Material to process below:
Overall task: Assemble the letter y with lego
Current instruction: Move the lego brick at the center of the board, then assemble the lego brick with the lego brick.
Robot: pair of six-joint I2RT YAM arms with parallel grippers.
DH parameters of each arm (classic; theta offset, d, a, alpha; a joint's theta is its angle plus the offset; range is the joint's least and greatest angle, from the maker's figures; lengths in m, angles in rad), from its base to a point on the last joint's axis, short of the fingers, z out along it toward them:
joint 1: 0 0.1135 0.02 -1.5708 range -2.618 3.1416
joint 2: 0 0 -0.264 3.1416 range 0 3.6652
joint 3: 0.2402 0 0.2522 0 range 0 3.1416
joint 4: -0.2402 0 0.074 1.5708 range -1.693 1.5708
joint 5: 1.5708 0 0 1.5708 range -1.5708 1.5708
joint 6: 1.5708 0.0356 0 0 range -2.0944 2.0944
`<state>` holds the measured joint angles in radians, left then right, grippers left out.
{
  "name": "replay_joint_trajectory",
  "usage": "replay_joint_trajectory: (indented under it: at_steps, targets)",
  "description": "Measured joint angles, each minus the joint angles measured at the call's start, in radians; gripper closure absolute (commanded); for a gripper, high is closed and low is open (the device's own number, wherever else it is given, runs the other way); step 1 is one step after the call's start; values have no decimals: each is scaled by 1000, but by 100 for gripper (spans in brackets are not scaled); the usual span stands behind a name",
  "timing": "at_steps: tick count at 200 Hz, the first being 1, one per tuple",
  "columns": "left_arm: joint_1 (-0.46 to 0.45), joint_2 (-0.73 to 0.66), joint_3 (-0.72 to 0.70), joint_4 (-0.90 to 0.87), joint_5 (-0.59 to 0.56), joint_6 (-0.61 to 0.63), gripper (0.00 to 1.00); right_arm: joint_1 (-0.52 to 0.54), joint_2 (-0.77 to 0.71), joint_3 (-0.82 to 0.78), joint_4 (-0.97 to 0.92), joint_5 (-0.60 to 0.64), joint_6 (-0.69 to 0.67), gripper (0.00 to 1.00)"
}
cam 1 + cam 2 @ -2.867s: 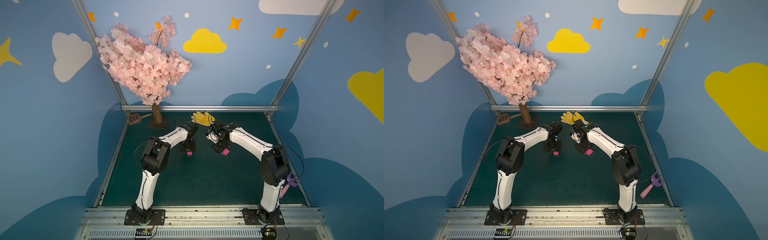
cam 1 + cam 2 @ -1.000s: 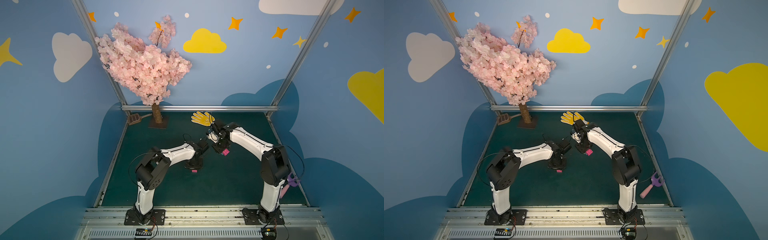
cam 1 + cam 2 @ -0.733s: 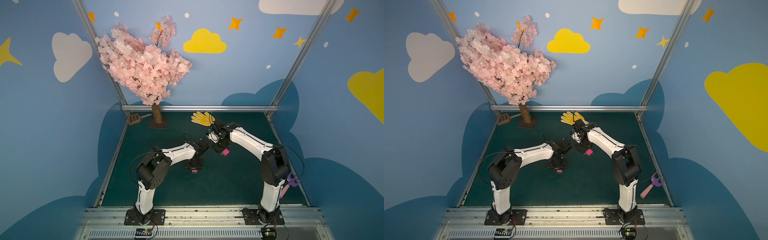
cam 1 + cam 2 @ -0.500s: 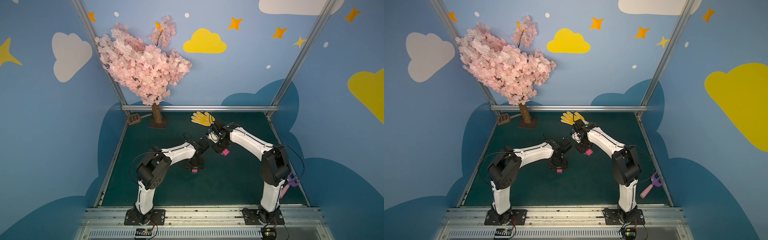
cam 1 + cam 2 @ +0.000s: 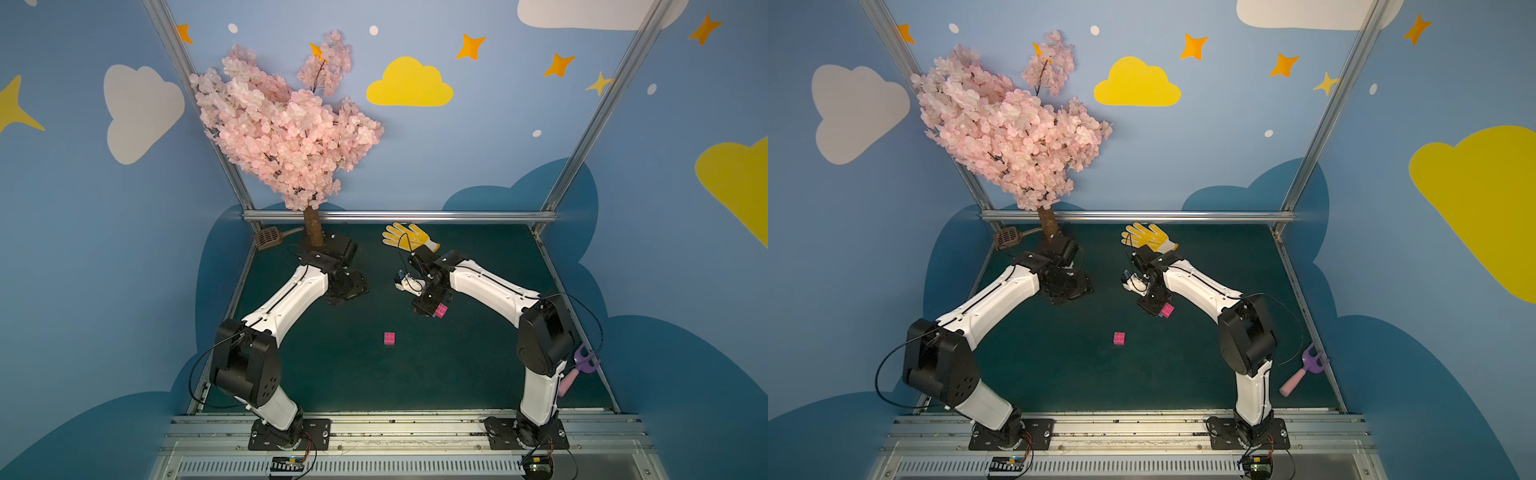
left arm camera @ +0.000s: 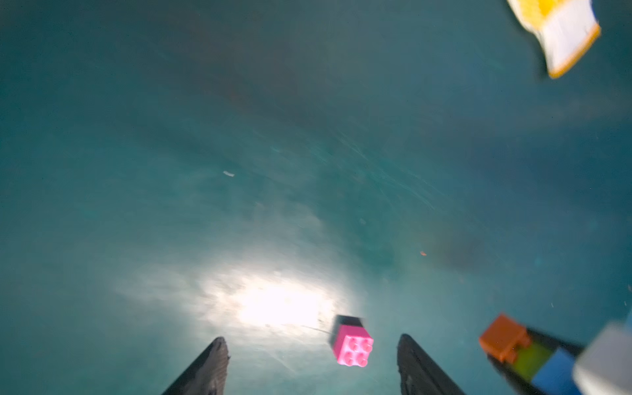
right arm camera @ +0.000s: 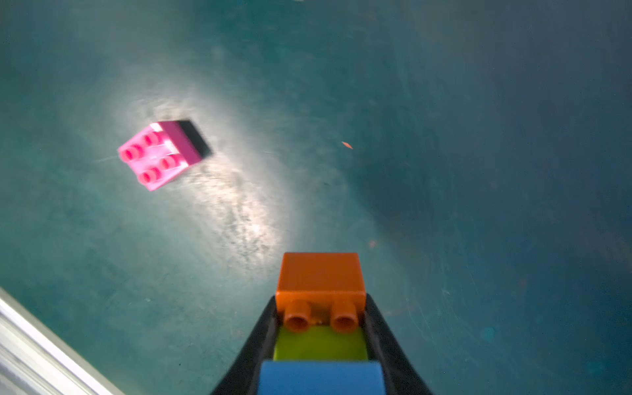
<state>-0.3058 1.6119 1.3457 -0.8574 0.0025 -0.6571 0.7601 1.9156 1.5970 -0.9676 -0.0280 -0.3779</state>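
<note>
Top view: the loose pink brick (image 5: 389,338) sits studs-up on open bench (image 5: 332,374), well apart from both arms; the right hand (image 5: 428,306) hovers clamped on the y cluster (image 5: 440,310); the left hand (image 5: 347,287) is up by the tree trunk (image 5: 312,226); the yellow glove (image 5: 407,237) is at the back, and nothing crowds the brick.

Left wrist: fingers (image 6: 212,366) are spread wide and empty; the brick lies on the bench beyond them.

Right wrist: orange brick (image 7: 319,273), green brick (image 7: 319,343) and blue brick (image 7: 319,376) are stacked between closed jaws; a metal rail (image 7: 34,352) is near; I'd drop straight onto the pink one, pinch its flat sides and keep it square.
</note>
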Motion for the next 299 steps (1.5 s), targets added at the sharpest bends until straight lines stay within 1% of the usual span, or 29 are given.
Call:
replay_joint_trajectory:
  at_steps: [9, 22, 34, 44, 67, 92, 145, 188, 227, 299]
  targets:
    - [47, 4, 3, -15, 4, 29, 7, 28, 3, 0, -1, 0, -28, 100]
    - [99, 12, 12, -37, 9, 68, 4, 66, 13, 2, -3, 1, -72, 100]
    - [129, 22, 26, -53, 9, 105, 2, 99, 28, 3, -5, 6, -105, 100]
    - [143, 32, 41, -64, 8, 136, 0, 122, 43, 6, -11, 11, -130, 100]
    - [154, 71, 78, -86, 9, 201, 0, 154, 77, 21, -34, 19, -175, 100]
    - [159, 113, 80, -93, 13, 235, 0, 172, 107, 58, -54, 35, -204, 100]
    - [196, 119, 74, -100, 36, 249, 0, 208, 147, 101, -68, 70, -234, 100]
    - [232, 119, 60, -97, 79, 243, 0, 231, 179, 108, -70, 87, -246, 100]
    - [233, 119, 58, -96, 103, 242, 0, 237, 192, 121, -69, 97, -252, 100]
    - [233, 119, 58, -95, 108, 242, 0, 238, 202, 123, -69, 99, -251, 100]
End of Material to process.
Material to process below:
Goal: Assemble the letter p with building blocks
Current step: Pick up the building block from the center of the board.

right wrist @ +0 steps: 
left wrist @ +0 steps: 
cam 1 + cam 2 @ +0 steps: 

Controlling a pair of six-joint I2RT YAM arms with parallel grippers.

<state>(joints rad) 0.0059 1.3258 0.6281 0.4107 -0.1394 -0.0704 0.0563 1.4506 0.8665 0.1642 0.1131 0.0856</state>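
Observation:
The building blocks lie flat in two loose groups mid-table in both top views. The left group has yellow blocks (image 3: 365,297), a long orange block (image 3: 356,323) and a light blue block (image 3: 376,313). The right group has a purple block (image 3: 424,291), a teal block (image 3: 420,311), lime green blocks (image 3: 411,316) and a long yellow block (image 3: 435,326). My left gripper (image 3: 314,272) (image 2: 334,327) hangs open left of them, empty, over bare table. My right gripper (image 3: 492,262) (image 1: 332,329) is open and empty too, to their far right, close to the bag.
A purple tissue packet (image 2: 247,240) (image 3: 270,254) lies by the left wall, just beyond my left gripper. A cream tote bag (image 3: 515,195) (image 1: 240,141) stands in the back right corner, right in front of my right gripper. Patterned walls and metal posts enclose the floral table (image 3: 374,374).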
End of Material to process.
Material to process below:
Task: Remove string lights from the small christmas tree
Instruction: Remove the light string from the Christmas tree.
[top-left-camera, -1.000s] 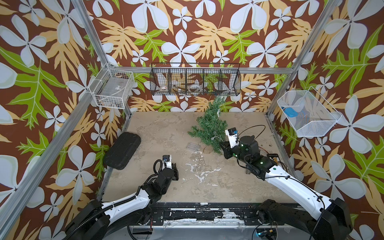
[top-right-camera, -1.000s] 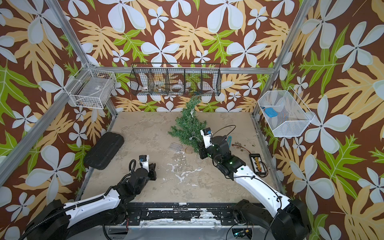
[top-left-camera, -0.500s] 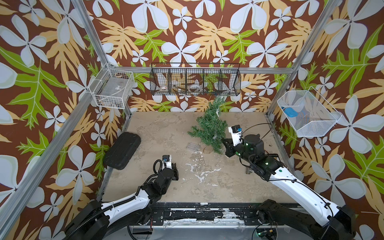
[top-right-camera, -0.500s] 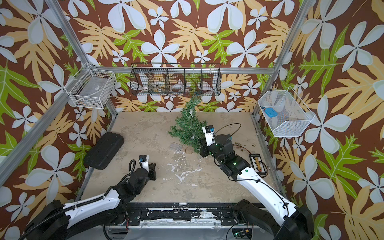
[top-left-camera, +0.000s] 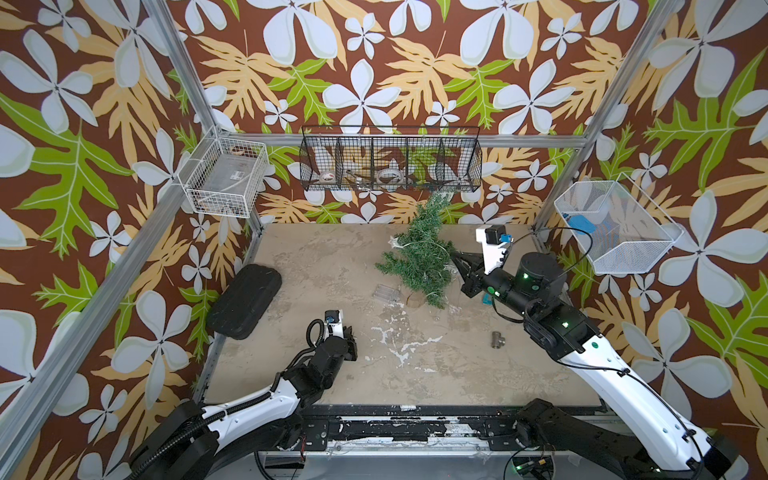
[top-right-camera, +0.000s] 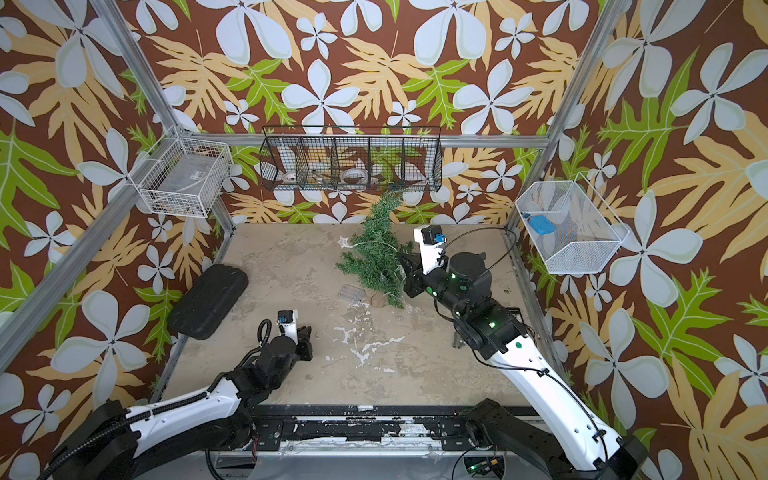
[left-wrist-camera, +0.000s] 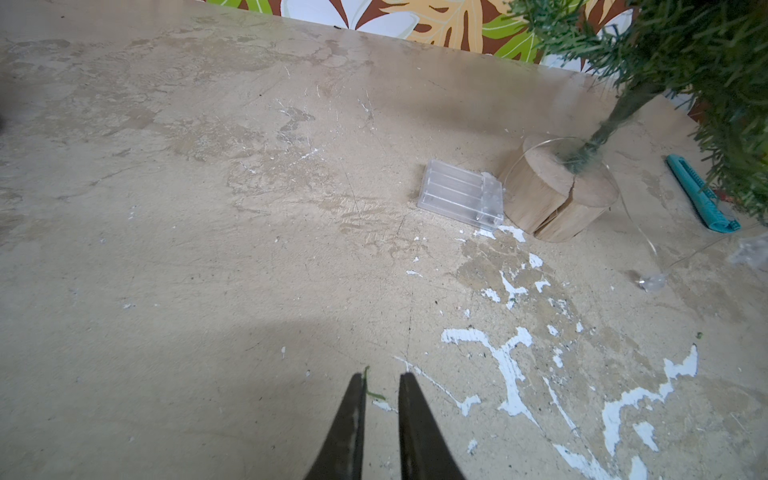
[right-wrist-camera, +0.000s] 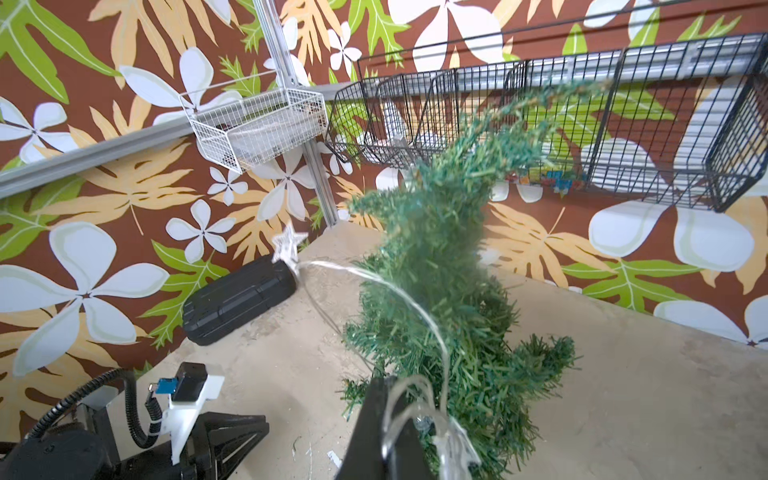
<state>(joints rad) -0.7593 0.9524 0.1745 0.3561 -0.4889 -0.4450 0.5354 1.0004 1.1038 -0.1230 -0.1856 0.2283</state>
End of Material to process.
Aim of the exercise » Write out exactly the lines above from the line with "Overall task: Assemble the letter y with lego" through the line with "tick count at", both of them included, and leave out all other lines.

Answer box »
Overall task: Assemble the letter y with lego
Current instruction: Move the lego brick at the center of the board, then assemble the lego brick with the lego brick.
Robot: pair of six-joint I2RT YAM arms with parallel grippers.
DH parameters of each arm (classic; theta offset, d, a, alpha; a joint's theta is its angle plus the offset; range is the joint's least and greatest angle, from the maker's figures; lengths in m, angles in rad), from its base to a point on the last joint's axis, short of the fingers, z out along it toward them:
joint 1: 0 0.1135 0.02 -1.5708 range -2.618 3.1416
joint 2: 0 0 -0.264 3.1416 range 0 3.6652
joint 3: 0.2402 0 0.2522 0 range 0 3.1416
joint 4: -0.2402 0 0.074 1.5708 range -1.693 1.5708
joint 5: 1.5708 0 0 1.5708 range -1.5708 1.5708
joint 6: 1.5708 0.0356 0 0 range -2.0944 2.0944
`<state>` holds the measured joint angles in radians, left then right, grippers left out.
{
  "name": "replay_joint_trajectory",
  "usage": "replay_joint_trajectory: (indented under it: at_steps, targets)",
  "description": "Measured joint angles, each minus the joint angles measured at the call's start, in radians; gripper closure absolute (commanded); for a gripper, high is closed and low is open (the device's own number, wherever else it is given, runs the other way); step 1 is one step after the call's start; values have no decimals: each is scaled by 1000, but by 100 for gripper (spans in brackets are not scaled); the usual span stands behind a name",
  "timing": "at_steps: tick count at 200 Hz, the first being 1, one per tuple",

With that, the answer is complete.